PROBLEM REQUIREMENTS –
For the data below, report how many lines contain the string "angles" and write nothing more.

SOURCE DATA –
╭──
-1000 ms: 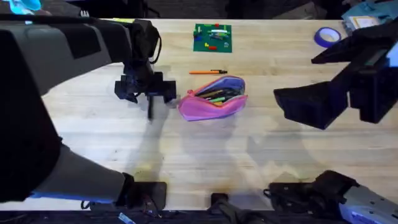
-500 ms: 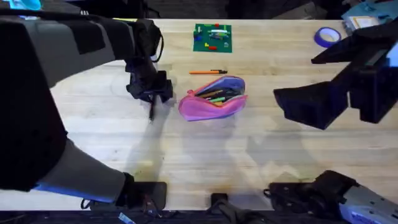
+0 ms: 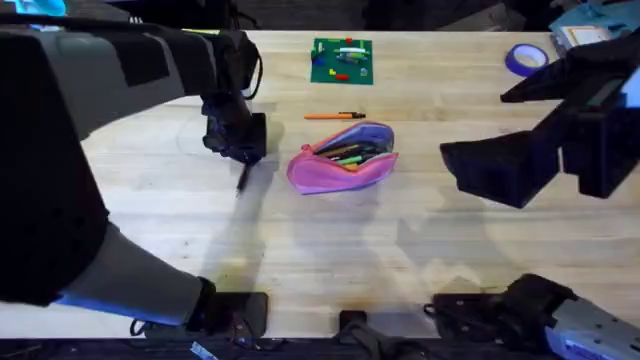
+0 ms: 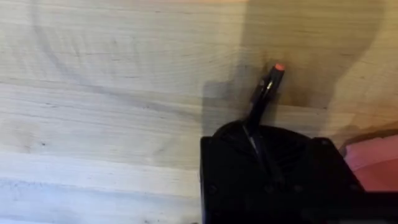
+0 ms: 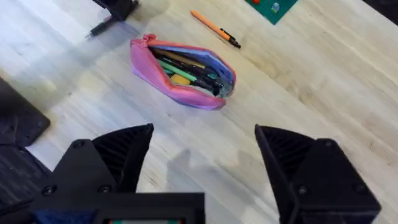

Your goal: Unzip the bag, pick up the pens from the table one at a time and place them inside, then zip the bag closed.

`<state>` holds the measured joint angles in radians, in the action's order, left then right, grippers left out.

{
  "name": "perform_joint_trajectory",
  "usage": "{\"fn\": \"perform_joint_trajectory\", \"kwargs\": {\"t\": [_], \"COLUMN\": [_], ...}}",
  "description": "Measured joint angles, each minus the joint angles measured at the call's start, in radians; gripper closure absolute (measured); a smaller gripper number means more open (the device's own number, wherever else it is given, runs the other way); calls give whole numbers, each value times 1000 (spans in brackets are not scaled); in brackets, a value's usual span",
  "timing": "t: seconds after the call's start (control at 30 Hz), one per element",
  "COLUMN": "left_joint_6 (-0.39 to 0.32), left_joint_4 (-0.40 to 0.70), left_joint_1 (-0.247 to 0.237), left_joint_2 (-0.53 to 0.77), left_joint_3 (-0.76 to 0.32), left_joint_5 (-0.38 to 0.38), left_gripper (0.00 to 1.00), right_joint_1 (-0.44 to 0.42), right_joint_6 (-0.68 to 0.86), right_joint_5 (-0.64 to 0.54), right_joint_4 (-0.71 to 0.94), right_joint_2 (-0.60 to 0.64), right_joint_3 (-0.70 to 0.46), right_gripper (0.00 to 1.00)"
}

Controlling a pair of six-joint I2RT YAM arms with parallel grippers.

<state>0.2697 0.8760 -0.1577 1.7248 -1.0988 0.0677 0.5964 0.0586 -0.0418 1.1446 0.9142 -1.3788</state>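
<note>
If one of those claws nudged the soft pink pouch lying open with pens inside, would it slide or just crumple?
The soft pink zip pouch would probably crumple first: its fabric sides already sag. The pens inside likely add some stiffness and weight, so it might drag along the light wooden table rather than roll. Tipping seems unlikely, as it lies flat.

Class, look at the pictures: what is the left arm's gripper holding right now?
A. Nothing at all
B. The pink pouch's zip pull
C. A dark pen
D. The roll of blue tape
C. The left gripper is shut on a dark pen with a reddish tip that sticks out past its fingers, beside the open pink pouch.
</note>
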Motion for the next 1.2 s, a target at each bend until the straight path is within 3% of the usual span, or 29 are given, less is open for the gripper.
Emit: {"fn": "perform_joint_trajectory", "kwargs": {"t": [0.2, 0.53, 0.93, 1.2], "left_joint_6": [0, -1, -68, -108], "left_joint_4": [11, 14, -201, -256], "left_joint_1": [0, -26, -254, -357], "left_joint_2": [16, -79, -253, -260], "left_joint_3": [-32, -207, -236, -237], "left_joint_5": [-3, -4, -5, -35], "left_gripper": [957, 957, 956, 956], "right_joint_1": [0, 0, 0, 0], "right_joint_6": [0, 0, 0, 0], "right_joint_5": [0, 0, 0, 0], "right_joint_4": [0, 0, 0, -3], "right_joint_2": [0, 0, 0, 0], "right_joint_3": [0, 0, 0, 0], "right_gripper": [4, 3, 3, 3]}}
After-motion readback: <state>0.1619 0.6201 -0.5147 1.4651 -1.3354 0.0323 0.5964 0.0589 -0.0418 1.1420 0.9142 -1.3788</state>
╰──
OUTPUT OF THE TASK –
2